Third, even if the issue had been properly raised, and even if § 3632(d)(4)(E)(ii) did provide a private right of action, the remedy sought by Mr. Hernandez would be entirely inappropriate. The law could not be clearer that Mr. Hernandez is ineligible to have time credits applied to his sentence. See 18 U.S.C. § 3632(d)(4)(E)(i). Petitioner is not asking that he be awarded something to which he is entitled; rather, he is asking that he be awarded something which he is expressly forbidden from receiving under the FSA. A federal court sitting in habeas corpus is required to “dispose of the matter as law and justice require,” 28 U.S.C. § 2243, and must fashion a remedy appropriate to the specific injury established by the petitioner, see Hilton v. Braunskill, 481 U.S. 770, 775 (1987). Mr. Hernandez is asking that the Court go beyond that role, subvert the plain text of the FSA, and permit him to leave prison sooner than the law requires. This would be a wholly improper remedy even if Mr. Hernandez's claim were otherwise viable-which it is not.
Accordingly, it is recommended that Mr. Hernandez's petition for a writ of habeas corpus be denied. Should the petition be denied, Mr. Hernandez's pending application to proceed in forma pauperis may be denied as moot. See Kruger v.
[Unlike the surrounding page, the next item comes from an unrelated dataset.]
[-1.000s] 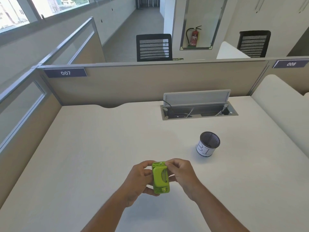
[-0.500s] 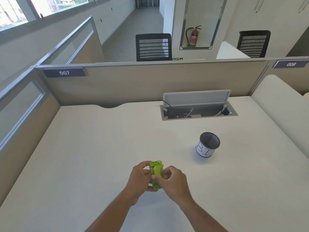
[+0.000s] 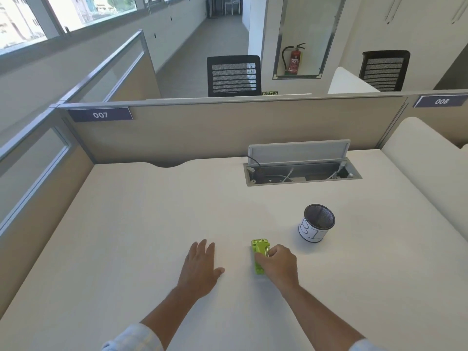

Erickson, 77 F.3d 1071, 1074 n.3 (8th Cir. 1996) (per curiam).
RECOMMENDATION
Based on the foregoing, and on all of the files, records, and proceedings herein, IT IS HEREBY RECOMMENDED THAT:
1. The petition for a writ of habeas corpus of petitioner Marco Antonio Hernandez-Medina [Dkt. No. 1] be DENIED.
2. This matter be DISMISSED.
3. Mr. Hernandez's application to proceed in forma pauperis [Dkt. No. 10] be DENIED AS MOOT.
NOTICE
Filing Objections: This Report and Recommendation is not an order or judgment of the District Court and is therefore not appealable directly to the Eighth Circuit Court of Appeals.
Under Local Rule 72.2(b)(1), “a party may file and serve specific written objections to a magistrate judge's proposed finding and recommendations within 14 days after being served a copy” of the Report and Recommendation. A party may respond to those objections within 14 days after being served a copy of the objections. See Local Rule 72.2(b)(2). All objections and responses must comply with the word or line limits set forth in Local Rule 72.2(c).